Trajan rested his arms on the table, his gaze swapping silent confirmations with Izrayl, who nodded. "Izrayl went to Ilya to tell him what had happened to you, and it was right when I had come to visit him. Ilya convinced me to help him find the firebird's egg, and as payment for releasing me from Eris's servitude forever, I led him to the Greek Otherworld to the temple where a firebird's ashes go to be remade. On that trip, Ilya spoke again of his reoccurring vision he had of the firebird fighting Vasilli. He had seen it fighting with a woman who looked exactly like Yanka. But with Yanka already dead, we assumed it would be a future descendent of his."
Anya's stomach fluttered nervously as Baba Yaga's words came rushing back to her.You look like her, you know. Yanka. The same eyes, same white hair. Same magic, I wonder?
"And then what happened?" she asked, her voice cracking.
"Ilya was murdered. I never found out who did it, but he must have seen it coming," Trajan continued. "He had charged me with hiding his son Ahti and his mother, and when I returned to the farm, he was dead. Ahti was sixteen, so Ilya had a chance to teach him the gates magic. Ahti returned to the farm and took Ilya's mantle as the gatekeeper."
"Then many, many years later, you were born," Izrayl's voice rumbled. "Eikki knew about Ilya's prophecy, and even as ayoung child, you looked like Yanka. Naturally, he grew worried and crossed over to tell us about you."

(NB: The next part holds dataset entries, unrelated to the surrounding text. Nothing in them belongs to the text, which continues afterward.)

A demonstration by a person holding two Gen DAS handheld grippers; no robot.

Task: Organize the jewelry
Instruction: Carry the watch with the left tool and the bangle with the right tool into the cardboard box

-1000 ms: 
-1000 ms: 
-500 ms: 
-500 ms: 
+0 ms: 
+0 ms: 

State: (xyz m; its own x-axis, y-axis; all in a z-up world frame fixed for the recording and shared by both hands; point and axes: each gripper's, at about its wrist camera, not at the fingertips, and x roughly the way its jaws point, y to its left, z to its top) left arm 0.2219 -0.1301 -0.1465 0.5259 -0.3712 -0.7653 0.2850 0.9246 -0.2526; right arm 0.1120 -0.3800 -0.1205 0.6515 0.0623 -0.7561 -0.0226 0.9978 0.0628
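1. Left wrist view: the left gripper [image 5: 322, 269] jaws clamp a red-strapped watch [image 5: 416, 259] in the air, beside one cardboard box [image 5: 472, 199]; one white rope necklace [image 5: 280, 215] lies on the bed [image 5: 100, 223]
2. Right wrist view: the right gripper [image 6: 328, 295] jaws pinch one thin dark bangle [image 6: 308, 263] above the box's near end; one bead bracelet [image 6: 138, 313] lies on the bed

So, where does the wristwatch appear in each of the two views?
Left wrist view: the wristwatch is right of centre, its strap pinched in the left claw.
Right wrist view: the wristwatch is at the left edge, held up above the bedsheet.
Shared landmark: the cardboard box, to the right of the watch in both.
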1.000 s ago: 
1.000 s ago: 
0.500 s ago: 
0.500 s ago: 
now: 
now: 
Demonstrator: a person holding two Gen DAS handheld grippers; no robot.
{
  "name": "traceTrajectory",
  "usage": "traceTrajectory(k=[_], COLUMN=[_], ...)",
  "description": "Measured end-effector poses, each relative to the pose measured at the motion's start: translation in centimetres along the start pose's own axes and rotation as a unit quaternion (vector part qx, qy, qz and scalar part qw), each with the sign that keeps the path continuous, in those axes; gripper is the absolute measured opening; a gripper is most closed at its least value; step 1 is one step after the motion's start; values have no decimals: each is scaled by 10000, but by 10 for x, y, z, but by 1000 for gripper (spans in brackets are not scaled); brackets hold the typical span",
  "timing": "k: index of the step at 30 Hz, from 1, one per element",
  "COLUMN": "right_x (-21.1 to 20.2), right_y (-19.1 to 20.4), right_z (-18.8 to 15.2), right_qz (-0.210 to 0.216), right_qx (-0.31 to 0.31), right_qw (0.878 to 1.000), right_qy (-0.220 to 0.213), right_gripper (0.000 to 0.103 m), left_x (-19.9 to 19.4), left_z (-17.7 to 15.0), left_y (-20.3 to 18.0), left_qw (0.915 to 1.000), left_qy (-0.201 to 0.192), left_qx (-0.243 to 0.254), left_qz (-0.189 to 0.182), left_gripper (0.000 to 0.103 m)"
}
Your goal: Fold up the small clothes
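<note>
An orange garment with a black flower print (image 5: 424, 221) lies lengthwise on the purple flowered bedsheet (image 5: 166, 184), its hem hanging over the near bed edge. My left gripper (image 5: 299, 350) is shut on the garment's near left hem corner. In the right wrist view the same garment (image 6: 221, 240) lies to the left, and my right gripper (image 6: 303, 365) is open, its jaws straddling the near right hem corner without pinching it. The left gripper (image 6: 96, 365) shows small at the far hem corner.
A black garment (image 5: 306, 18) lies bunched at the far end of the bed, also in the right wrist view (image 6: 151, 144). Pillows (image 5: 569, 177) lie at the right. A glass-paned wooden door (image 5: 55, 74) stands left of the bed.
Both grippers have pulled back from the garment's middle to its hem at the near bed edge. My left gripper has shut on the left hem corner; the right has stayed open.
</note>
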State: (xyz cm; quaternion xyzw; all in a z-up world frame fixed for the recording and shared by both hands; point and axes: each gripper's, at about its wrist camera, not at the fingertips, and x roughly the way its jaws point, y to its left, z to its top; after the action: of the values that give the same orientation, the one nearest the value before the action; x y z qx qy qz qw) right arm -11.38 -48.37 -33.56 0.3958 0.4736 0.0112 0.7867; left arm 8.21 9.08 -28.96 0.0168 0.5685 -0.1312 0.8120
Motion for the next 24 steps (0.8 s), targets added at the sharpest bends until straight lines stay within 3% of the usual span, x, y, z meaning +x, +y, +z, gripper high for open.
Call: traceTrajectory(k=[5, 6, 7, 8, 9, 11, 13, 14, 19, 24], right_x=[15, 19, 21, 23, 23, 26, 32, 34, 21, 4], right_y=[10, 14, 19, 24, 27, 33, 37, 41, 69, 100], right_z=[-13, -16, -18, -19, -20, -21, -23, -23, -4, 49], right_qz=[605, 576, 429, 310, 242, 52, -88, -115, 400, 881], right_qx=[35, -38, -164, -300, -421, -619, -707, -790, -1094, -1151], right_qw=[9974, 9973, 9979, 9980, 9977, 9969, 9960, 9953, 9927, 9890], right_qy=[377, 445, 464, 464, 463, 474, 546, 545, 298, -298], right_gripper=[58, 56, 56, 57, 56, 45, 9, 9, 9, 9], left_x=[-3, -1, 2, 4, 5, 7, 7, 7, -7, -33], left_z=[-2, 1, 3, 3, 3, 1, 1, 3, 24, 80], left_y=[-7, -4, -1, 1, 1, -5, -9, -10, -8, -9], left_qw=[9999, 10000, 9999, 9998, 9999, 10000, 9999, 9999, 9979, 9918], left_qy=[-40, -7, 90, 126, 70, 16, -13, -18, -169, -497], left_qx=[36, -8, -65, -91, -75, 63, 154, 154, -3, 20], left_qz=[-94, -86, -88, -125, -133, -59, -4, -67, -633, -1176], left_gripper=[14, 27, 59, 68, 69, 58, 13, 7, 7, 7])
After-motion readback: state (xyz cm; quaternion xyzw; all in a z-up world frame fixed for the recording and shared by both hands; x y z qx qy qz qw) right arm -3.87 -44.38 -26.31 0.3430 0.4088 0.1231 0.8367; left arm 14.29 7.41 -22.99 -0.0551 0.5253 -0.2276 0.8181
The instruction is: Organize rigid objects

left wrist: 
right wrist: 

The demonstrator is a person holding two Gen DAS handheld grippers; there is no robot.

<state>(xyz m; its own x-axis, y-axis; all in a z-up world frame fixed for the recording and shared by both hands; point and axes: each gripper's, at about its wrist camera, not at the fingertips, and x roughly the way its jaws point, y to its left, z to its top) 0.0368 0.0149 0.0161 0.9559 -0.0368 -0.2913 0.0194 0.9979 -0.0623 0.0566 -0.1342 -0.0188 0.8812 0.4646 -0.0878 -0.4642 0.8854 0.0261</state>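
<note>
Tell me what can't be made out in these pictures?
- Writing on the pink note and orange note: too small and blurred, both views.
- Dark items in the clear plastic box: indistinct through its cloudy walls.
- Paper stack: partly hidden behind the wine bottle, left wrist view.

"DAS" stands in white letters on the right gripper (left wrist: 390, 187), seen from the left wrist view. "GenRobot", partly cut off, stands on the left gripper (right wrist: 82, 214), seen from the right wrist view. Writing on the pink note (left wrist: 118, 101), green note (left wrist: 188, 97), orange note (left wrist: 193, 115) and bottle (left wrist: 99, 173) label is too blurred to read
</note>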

Trajan nodded. "Eikki didn't have copies of Ilya's prophecies, so he was never sure of the vision's precise details, but he was cautious about it. He took one look at you in your crib, born with Ilya's white hair and green eyes, and decided to tell your parents everything. They didn't believe him, and your father didn't have a drop of magic in him, so he never understood Eikki's concern. He wanted to raise you like a normal human. He insisted on keeping you as far away from Eikki as possible. It wasn't until you were nearly six years old that they decided to visit the old man, the first time since you were a little baby."
"And then they crashed the car," Anya whispered, her hand going to her chest where a ball of pain was growing.
"When your parents were killed, he blamed himself completely. Eikki decided he wouldn't let the same thing happen to you. I believe guilt stopped him from teaching you, rather than the threat of Ilya's prophecy. Eikki asked me if there was a way to suppress the magic already inside of you. That was when I made the decision to come and see you for myself."
Trajan smiled a little at the memory. "He was concerned about your lack of fear of me. Not only were you unafraid, but you also took an instant liking to me. I tried to tell him he had to teach you to protect yourself, that the line of gatekeepers couldn't end with him, and that it could be your destiny to stop Vasilli once and for all. He has caused havoc for far too long now. If he and Ladislav got hold of the firebird's magic or yours, the Darkness would start a war with the Illumination for dominance and tear the worlds apart again. The Illumination has had the upper hand on them for centuries, and they would love a chance to change that."
"What do you mean, tear the worlds apart again?" Yvan asked. "What has Vasilli been doing all this time?"